Analytic Differentiation of Folds

Introduction

The accelerate library is a high-level interface to GPU programming, implemented as a DSL in Haskell. Internally, accelerate programs get compiled from a high-level AST to a lower-level one. While this is convenient from a compiler author's perspective, it is a bit challenging from the perspective of automatic differentiation, since it is no longer possible to implement AD at the operation-by-operation scale as it is in most libraries. This means that any AD library for accelerate will have to be able to differentiate folds, among other things, as a concept, and not as functions built out of simpler operations.

In this blog post, I will use sage to derive an "analytic" formula for the derivative of a fold, which expresses the derivative of a fold in terms of existing functional combinators like map, scan, and zipWith, as well as the chain rule.

Computation

Let's get started!

First, we'll introduce some symbolic variables and functions.

var('u,v,w,x,y,z')
function('f')(u,v)

Next, we'll compute the Jacobian of a left fold to see if we can find any patterns.

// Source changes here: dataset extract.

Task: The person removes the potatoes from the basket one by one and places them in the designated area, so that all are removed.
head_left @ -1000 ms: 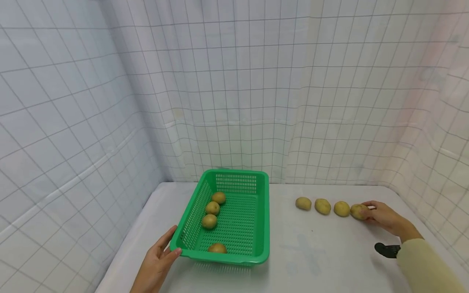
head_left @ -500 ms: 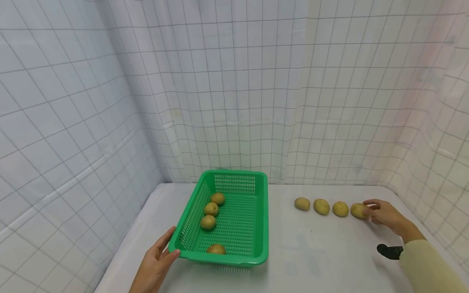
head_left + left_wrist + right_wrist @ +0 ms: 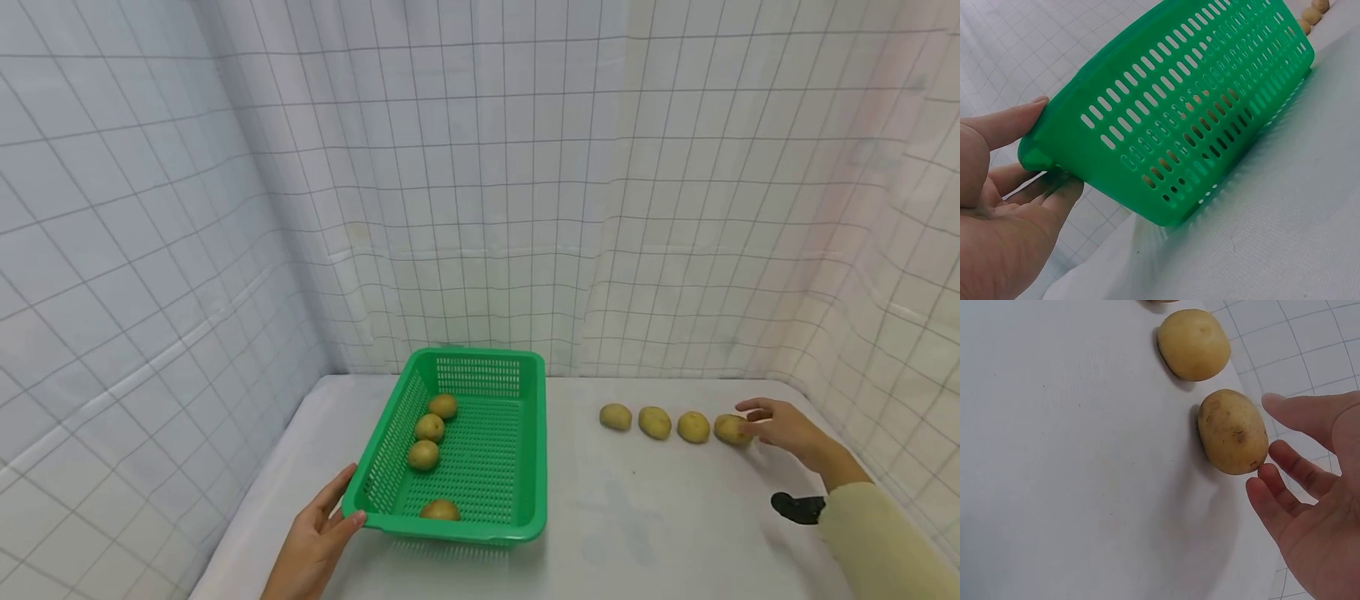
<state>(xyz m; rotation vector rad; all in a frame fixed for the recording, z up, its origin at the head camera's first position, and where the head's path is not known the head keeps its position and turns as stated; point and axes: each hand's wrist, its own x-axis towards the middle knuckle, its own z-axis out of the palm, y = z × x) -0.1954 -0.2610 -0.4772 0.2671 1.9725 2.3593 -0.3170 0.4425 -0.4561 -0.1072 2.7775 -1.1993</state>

We'll compute the symbolic Jacobian of the following Haskell code.

foldl1 f [u,v,w,x,y,z]

The symbolic result is a mess, but it does have some structure we can pick apart.

jacobian(f(f(f(f(f(u,v),w),x),y),z),(u,v,w,x,y,z)).list()

[diff(f(u, v), u)*D[0](f)(f(u, v), w)*D[0](f)(f(f(u, v), w), x)*D[0](f)(f(f(f(u, v), w), x), y)*D[0](f)(f(f(f(f(u, v), w), x), y), z),
 diff(f(u, v), v)*D[0](f)(f(u, v), w)*D[0](f)(f(f(u, v), w), x)*D[0](f)(f(f(f(u, v), w), x), y)*D[0](f)(f(f(f(f(u, v), w), x), y), z),
 D[1](f)(f(u, v), w)*D[0](f)(f(f(u, v), w), x)*D[0](f)(f(f(f(u, v), w), x), y)*D[0](f)(f(f(f(f(u, v), w), x), y), z),
 D[1](f)(f(f(u, v), w), x)*D[0](f)(f(f(f(u, v), w), x), y)*D[0](f)(f(f(f(f(u, v), w), x), y), z),
 D[1](f)(f(f(f(u, v), w), x), y)*D[0](f)(f(f(f(f(u, v), w), x), y), z),
 D[1](f)(f(f(f(f(u, v), w), x), y), z)]

Looking at the structure of the symbolic Jacobian, a few things stand out.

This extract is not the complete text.